# Assigned task
Print the lines of the data, starting with the first, up to and including the line where "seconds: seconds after" appears.

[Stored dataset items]
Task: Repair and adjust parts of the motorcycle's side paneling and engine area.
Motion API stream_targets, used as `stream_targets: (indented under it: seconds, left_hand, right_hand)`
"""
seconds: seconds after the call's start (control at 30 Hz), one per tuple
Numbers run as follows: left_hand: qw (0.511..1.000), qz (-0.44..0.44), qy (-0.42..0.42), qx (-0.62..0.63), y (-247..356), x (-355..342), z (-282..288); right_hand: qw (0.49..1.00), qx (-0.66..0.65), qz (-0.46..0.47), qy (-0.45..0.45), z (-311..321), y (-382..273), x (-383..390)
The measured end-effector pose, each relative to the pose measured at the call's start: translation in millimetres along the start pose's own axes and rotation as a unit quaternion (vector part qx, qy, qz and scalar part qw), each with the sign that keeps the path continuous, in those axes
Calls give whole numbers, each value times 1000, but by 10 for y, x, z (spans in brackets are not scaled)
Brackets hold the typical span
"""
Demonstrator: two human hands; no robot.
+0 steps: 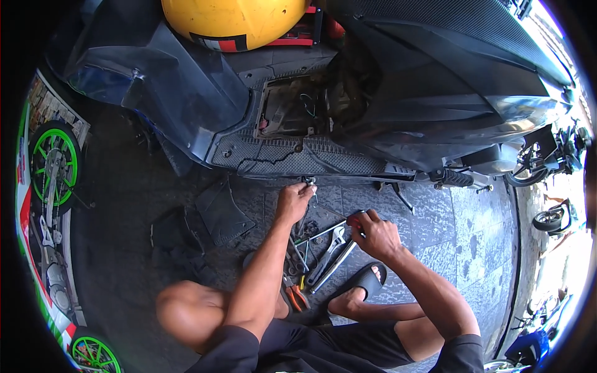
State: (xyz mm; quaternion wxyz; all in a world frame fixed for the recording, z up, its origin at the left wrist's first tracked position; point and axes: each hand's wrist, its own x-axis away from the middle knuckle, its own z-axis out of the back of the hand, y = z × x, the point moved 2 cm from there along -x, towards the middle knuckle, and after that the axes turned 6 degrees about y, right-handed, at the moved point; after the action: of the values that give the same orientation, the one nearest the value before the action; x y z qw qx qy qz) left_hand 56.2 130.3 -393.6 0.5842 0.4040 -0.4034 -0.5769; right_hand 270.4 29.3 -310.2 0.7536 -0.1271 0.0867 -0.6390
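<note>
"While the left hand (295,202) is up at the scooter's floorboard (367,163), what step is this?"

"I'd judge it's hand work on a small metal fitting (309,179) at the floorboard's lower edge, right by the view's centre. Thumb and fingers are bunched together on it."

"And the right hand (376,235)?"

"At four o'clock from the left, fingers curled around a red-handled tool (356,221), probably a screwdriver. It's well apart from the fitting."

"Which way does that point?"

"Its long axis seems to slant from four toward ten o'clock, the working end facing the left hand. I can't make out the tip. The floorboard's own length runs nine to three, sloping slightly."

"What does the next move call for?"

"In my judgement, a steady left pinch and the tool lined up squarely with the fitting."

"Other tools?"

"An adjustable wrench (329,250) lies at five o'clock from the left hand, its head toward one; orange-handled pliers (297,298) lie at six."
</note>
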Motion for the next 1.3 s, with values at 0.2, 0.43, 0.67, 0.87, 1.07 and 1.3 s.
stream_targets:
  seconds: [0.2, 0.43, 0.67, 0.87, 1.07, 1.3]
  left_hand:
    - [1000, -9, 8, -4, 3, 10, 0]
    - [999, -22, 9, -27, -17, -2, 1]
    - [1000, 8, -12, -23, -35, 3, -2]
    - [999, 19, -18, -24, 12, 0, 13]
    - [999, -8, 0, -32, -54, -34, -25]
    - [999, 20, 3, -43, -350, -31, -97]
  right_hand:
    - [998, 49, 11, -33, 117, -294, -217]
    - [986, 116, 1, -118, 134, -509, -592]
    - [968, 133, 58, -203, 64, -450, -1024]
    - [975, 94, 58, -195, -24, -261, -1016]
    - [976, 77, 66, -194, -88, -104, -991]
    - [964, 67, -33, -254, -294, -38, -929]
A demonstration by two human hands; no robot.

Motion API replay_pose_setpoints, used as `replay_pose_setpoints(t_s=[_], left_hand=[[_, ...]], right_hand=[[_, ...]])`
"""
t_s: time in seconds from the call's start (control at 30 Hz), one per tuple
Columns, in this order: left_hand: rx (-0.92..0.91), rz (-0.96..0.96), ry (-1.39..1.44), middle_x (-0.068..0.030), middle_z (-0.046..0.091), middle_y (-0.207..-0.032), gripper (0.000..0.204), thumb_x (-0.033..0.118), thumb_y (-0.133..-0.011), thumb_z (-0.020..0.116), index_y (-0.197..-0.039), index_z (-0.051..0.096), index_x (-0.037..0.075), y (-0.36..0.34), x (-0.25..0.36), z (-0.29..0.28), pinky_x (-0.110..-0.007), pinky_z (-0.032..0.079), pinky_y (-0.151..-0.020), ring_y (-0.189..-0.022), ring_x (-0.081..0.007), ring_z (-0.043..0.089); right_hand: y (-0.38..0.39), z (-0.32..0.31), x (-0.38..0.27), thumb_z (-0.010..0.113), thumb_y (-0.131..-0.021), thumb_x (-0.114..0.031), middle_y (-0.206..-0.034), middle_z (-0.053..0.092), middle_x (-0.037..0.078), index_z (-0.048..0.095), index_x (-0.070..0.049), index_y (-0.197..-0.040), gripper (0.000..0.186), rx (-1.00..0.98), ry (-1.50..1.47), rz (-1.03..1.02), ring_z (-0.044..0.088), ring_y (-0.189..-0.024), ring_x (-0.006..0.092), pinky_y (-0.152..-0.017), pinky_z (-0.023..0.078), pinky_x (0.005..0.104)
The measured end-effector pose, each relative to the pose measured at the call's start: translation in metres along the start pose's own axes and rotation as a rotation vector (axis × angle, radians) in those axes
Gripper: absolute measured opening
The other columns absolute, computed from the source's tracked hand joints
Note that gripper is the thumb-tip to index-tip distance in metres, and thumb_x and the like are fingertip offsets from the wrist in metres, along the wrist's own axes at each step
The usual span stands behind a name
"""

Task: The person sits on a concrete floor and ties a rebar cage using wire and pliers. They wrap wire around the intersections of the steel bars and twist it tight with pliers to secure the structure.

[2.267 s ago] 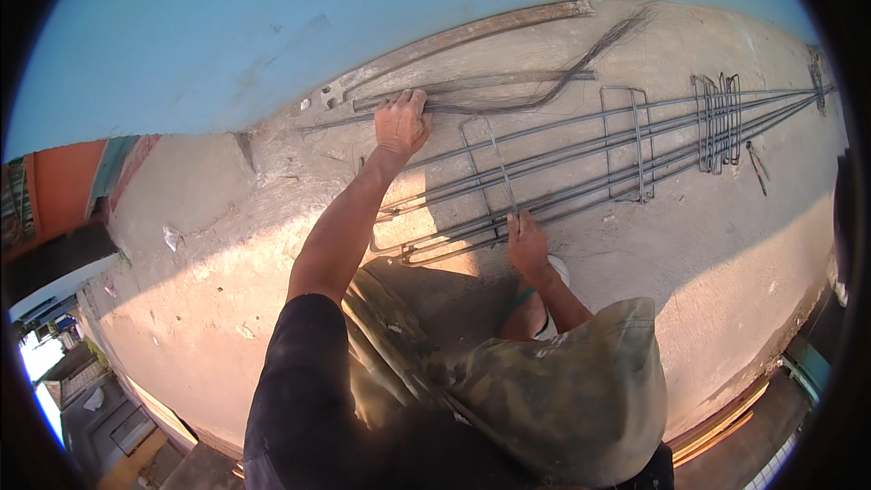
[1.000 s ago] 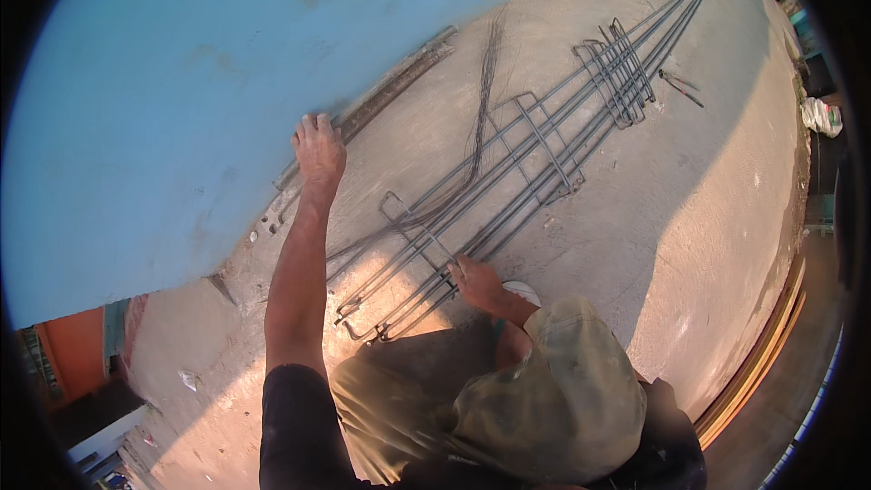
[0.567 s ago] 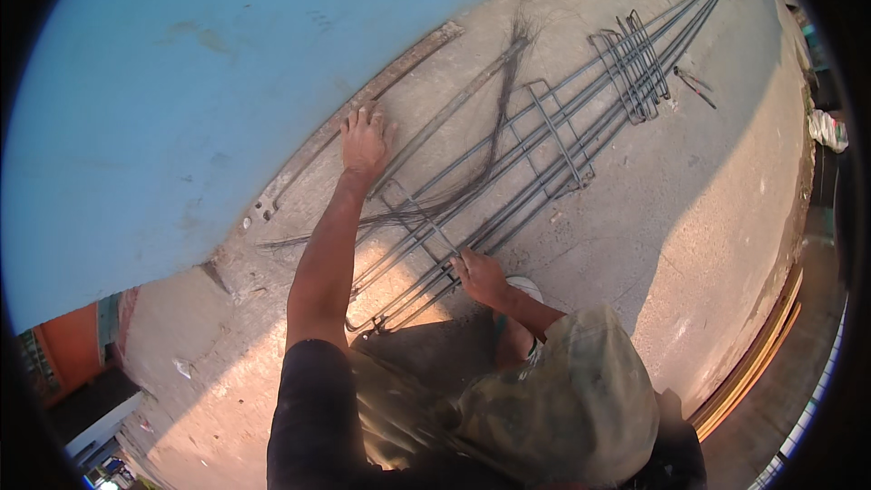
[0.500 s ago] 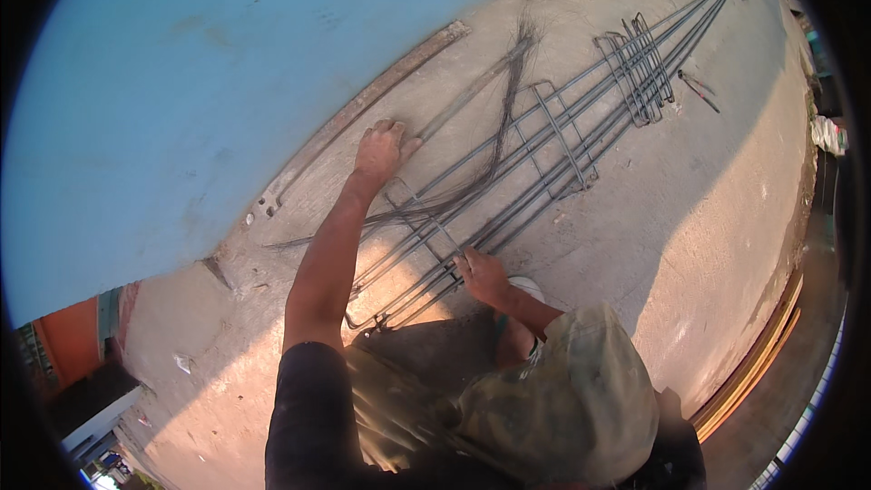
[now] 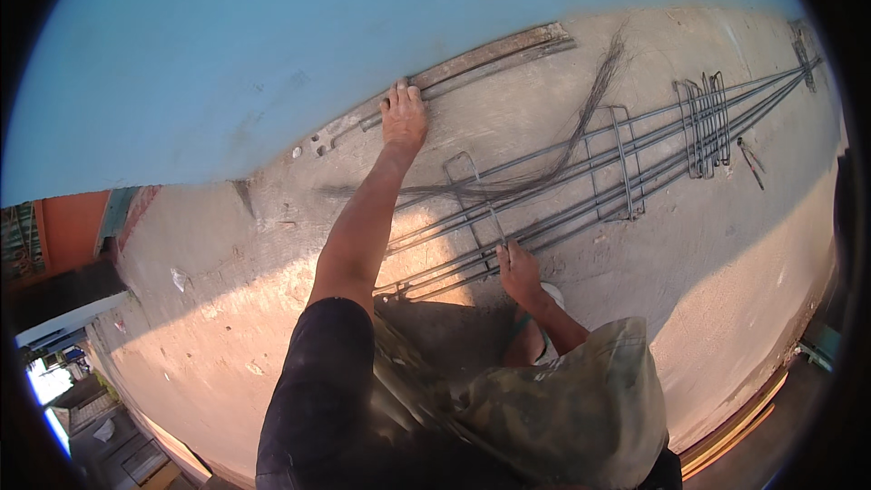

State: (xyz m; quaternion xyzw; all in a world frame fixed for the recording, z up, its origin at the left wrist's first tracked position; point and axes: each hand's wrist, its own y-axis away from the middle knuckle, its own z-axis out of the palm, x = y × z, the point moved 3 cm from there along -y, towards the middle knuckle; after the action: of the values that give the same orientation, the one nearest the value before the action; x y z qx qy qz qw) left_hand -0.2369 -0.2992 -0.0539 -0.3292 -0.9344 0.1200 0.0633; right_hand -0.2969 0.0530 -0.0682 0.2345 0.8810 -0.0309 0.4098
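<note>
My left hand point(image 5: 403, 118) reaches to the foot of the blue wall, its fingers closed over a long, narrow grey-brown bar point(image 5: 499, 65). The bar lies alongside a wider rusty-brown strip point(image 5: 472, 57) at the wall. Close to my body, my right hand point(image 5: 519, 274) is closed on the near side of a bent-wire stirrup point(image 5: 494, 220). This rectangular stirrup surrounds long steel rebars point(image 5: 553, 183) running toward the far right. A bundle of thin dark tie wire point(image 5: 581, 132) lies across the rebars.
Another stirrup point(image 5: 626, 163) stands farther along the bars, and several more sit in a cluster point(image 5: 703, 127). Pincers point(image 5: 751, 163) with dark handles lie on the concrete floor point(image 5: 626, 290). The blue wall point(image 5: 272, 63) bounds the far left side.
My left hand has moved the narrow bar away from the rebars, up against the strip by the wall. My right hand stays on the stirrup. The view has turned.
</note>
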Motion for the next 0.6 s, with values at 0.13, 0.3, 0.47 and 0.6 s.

# Response area
Task: Repair and adjust parts of the motorcycle's side paneling and engine area.
Motion API stream_targets, used as `stream_targets: (indented under it: seconds, left_hand, right_hand)`
"""
seconds: seconds after the call's start (control at 30 Hz), one per tuple

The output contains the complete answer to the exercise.